Preparatoria 17 / 2014 B
—Yo tenía una amiga llamada Yessica, dije.
Mi voz temblaba, balanceándose hacia todos lados. Ella era una chica normal, continué, tomaba clases conmigo en el colegio de señoritas. Su cabello era muy largo y radiante, así que era toda una belleza. Pero, a pesar de eso, era una persona muy simple en el fondo.
Inhalé y espiré, intentando no pensar en todas las miradas que se enfocaban en mí.
—Pero, bueno, sé que ustedes no vienen para saber eso —murmuré quedito. Hubiera deseado no tener un altoparlante para que nadie me escuchara.
—Un día de tantos, me invitó a su casa. Íbamos en el turno vespertino, por lo que le avisé a mi mamá que me quedaría a dormir. Su familia era tan amable como ella, y me dieron chocolate con galletas para cenar. Recuerdo que cuando estuve por primera vez en su cuarto me pareció muy bonito. Había estantes coloridos, una cama con un cobertor gigantesco, y montones de peluches y vestidos haciéndose competencia. Parecía uno de esos cuartos para princesas. Se rió de mi alboroto, y comenzamos por ver una película.
Fue por la noche cuando me di cuenta de algo extraño. Quizá para ustedes no resulte raro que en un cuarto no haya ninguna almohada, argumenté, pero yo, que suelo dormir bajo montones de ellas, lo noté apenas me había envuelto con una cobija, así que después de pensarlo un momento, decidí despertar a Yessica. Cuando la vi hablarme entre suspiros de agotamiento me avergoncé un poco, pero igual pregunté.

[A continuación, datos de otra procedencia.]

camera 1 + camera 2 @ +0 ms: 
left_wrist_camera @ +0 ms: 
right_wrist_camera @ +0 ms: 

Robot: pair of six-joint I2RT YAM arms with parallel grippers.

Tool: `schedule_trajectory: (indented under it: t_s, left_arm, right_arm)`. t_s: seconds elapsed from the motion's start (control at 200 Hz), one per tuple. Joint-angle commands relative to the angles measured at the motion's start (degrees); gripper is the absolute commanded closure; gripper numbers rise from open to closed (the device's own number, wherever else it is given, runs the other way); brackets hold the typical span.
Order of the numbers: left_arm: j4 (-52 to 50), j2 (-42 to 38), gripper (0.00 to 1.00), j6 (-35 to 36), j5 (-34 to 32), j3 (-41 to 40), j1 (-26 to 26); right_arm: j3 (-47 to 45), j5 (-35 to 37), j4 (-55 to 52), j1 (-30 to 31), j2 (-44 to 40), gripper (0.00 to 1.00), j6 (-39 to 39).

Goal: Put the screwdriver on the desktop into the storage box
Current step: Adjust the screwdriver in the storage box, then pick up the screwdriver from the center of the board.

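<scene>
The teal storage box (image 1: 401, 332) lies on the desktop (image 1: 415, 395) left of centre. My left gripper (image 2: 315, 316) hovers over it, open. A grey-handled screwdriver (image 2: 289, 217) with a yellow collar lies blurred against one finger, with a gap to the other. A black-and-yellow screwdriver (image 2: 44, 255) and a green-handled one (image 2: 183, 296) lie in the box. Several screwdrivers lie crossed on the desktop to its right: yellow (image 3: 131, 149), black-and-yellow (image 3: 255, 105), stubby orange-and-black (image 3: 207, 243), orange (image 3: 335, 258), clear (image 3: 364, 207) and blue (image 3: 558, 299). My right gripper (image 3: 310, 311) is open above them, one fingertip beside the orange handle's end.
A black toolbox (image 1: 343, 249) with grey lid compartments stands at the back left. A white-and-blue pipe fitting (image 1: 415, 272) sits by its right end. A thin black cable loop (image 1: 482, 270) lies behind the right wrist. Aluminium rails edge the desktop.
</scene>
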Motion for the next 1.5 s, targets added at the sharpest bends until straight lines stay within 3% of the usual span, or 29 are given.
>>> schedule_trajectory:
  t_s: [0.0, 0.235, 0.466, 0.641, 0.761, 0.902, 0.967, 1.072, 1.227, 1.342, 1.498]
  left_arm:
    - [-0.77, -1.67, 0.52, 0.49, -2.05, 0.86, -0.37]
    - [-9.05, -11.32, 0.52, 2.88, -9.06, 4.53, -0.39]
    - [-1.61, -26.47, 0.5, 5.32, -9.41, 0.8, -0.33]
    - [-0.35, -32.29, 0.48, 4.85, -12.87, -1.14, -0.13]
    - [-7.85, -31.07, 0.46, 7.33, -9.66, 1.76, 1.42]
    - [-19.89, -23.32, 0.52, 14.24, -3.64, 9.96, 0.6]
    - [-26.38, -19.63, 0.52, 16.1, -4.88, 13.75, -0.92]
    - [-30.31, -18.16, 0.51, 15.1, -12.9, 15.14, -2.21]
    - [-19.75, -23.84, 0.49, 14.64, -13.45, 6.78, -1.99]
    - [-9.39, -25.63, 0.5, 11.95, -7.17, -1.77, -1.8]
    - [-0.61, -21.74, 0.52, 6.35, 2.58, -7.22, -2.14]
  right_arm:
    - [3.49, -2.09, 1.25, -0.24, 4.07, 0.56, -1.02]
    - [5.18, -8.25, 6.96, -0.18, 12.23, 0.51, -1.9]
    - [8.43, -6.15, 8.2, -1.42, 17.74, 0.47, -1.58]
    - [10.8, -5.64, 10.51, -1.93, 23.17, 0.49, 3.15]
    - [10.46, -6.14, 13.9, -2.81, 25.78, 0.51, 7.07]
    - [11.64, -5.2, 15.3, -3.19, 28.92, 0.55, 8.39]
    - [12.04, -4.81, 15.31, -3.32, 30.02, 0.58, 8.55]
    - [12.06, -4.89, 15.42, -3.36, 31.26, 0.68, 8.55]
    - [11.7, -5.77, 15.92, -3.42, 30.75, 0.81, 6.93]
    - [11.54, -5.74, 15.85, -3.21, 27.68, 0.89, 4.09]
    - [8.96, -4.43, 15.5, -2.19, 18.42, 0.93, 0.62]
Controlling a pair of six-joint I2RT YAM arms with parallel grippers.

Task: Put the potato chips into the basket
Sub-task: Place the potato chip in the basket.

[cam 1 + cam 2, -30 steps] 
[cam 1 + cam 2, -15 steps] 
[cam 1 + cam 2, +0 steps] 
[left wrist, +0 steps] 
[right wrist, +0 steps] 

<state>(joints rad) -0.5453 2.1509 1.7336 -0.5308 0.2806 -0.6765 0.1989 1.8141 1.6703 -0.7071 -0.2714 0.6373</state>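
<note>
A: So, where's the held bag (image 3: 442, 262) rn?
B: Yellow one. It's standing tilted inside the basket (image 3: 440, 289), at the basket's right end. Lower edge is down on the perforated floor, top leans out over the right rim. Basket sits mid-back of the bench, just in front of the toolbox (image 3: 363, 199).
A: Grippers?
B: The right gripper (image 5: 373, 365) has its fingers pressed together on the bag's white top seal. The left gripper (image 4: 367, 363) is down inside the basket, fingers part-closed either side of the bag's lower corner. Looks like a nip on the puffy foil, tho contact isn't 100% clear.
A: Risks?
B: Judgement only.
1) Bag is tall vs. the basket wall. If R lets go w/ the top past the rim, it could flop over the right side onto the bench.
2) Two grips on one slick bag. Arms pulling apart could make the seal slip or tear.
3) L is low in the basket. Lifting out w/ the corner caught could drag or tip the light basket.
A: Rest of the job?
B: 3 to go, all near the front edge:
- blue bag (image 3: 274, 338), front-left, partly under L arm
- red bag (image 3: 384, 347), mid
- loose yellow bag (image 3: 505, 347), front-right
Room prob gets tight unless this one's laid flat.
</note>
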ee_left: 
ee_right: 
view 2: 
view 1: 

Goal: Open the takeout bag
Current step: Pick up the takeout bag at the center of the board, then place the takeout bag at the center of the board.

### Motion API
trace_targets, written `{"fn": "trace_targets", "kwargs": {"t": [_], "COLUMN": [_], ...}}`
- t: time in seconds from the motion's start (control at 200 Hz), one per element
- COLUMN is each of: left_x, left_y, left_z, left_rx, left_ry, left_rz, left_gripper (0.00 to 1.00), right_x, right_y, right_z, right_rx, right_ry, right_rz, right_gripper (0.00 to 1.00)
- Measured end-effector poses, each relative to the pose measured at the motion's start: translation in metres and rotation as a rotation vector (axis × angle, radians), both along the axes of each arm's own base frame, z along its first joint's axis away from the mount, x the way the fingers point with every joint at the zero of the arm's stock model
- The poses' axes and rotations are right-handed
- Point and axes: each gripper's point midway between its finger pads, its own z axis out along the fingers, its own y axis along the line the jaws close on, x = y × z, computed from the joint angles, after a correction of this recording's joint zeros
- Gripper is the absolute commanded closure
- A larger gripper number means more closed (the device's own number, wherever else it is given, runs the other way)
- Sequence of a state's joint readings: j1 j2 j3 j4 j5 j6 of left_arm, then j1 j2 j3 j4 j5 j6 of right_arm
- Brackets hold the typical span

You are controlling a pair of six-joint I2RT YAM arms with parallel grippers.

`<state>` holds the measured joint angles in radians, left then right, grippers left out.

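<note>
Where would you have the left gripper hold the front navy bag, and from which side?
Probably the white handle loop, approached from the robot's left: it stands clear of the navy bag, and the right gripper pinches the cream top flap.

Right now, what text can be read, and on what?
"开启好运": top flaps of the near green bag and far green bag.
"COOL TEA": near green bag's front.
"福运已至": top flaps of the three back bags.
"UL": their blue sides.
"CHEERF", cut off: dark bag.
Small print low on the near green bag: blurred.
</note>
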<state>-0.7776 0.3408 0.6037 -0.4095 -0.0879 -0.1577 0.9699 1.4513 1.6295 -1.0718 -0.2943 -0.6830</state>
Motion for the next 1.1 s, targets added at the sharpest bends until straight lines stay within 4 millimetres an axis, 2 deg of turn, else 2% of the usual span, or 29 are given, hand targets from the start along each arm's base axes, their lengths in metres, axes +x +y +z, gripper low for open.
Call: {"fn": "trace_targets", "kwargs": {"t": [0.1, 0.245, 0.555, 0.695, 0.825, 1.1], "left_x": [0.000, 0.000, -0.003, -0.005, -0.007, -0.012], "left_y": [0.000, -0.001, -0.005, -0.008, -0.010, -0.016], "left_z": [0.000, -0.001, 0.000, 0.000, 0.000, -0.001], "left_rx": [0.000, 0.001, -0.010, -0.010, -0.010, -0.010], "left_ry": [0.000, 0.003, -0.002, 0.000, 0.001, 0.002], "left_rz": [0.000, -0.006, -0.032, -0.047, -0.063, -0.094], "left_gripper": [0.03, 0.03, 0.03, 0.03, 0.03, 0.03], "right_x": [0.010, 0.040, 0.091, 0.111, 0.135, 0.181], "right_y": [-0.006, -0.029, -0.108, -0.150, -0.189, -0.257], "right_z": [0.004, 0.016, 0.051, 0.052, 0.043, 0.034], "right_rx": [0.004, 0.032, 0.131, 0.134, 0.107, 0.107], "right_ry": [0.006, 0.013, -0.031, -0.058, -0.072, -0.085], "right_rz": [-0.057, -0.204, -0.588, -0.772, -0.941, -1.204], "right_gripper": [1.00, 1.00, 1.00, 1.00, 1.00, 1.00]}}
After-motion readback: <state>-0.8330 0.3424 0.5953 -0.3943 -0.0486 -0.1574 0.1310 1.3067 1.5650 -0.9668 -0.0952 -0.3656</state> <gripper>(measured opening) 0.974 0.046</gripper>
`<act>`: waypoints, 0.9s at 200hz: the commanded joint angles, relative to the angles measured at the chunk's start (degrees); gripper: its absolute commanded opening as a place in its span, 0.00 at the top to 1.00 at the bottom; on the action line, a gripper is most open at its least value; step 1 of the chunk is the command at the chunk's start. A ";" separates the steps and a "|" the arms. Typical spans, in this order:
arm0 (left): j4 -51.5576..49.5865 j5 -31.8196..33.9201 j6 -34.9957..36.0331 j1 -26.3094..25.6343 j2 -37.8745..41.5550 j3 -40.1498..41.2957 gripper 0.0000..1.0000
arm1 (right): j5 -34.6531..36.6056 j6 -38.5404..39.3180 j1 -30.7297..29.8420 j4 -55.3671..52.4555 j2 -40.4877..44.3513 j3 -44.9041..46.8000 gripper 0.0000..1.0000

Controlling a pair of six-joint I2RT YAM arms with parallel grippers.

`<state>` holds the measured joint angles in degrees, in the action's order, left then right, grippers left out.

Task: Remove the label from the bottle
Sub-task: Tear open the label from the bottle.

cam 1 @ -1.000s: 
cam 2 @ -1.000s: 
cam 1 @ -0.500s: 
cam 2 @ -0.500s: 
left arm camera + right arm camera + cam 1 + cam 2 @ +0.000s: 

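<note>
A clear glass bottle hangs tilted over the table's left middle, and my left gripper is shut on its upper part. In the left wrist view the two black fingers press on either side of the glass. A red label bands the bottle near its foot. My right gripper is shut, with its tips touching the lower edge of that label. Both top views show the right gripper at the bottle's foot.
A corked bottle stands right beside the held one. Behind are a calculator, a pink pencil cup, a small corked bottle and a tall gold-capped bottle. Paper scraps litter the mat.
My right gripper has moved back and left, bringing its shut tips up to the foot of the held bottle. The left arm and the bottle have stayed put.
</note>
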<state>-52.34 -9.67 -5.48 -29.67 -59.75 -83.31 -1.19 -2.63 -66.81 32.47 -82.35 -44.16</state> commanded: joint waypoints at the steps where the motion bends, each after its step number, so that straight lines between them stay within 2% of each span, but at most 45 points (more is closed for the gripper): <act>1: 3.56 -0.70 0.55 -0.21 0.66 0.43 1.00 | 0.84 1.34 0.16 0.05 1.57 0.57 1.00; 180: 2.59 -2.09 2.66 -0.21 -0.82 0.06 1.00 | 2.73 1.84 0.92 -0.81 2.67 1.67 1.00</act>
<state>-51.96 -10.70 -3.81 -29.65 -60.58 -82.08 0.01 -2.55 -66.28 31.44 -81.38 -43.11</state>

—Oye… ¿no tienes alguna almohada?
Estaba tan avergonzada que creí que se reiría. Pero no se rio. Se me quedó viendo de forma extraña, como si mis palabras fueran de otro mundo.
—¿Una qué?
—Una almohada —dije.
Frunció las cejas, pareció incluso que la que venía de otro mundo fuera yo. Un mundo donde no existían las almohadas. Me pidió que le describiera una almohada y lo hice. Se quedó pensando largo rato mientras yo observaba sus largas pestañas. Al final, quizá picada por la curiosidad, dijo que fuéramos con su madre a preguntar. Su mamá trabajaba en una pastelería en la planta baja, y a esas horas seguía despierta. La encontramos poniendo una gran cantidad de bollos en el horno. Nos saludó, besó nuestras mejillas y le sonreímos. Fue Yessica la que le preguntó, pero su madre cambió su expresión y me miró de pronto con recelo.
—Aquí no hay ninguna almohada —sentenció. Tanto yo como Yessica quedamos desconcertadas, pero como no queríamos incomodarla, regresamos a nuestra habitación.
No podía dormir, mi cabeza estaba puesta sólo sobre la cama dura. Pronto me di cuenta de que ella tampoco podía dormir sin una almohada imaginaria.
Guardo silencio un momento y los médicos me miran con inquietud, me miro las manos y deseo tener venditas en ellas mientras hablo.
Entonces recordé que traía una almohada pequeña en mi mochila.
—¡Qué tonta! —le dije a mi amiga, y ella se emocionó tanto como yo. Una vez que la saqué de la mochila, ella la miró de forma mágica. No sé cómo explicarlo, simplemente la observó de esa manera. Me preguntó si ella podía quedársela y casi inmediatamente, como si la hubieran hechizado, se echó a dormir arriba de ella.
—¿Y dices que ya no despertó?—Me pregunta alguien en la multitud.
—No —respondo quedamente. Todos en la habitación me miran la ropa, como pidiendo indirectamente que les diga la respuesta a sus investigaciones.
—¿Y cómo fue que…?
—Cuando desperté —comienzo a decir alteradamente—, su madre estaba ahí, al lado de Yessica.
—¿Sabes por qué no usamos almohadas? —me dijo—. Porque nos hacen recordar lo que somos en realidad. —Y entonces me atacó.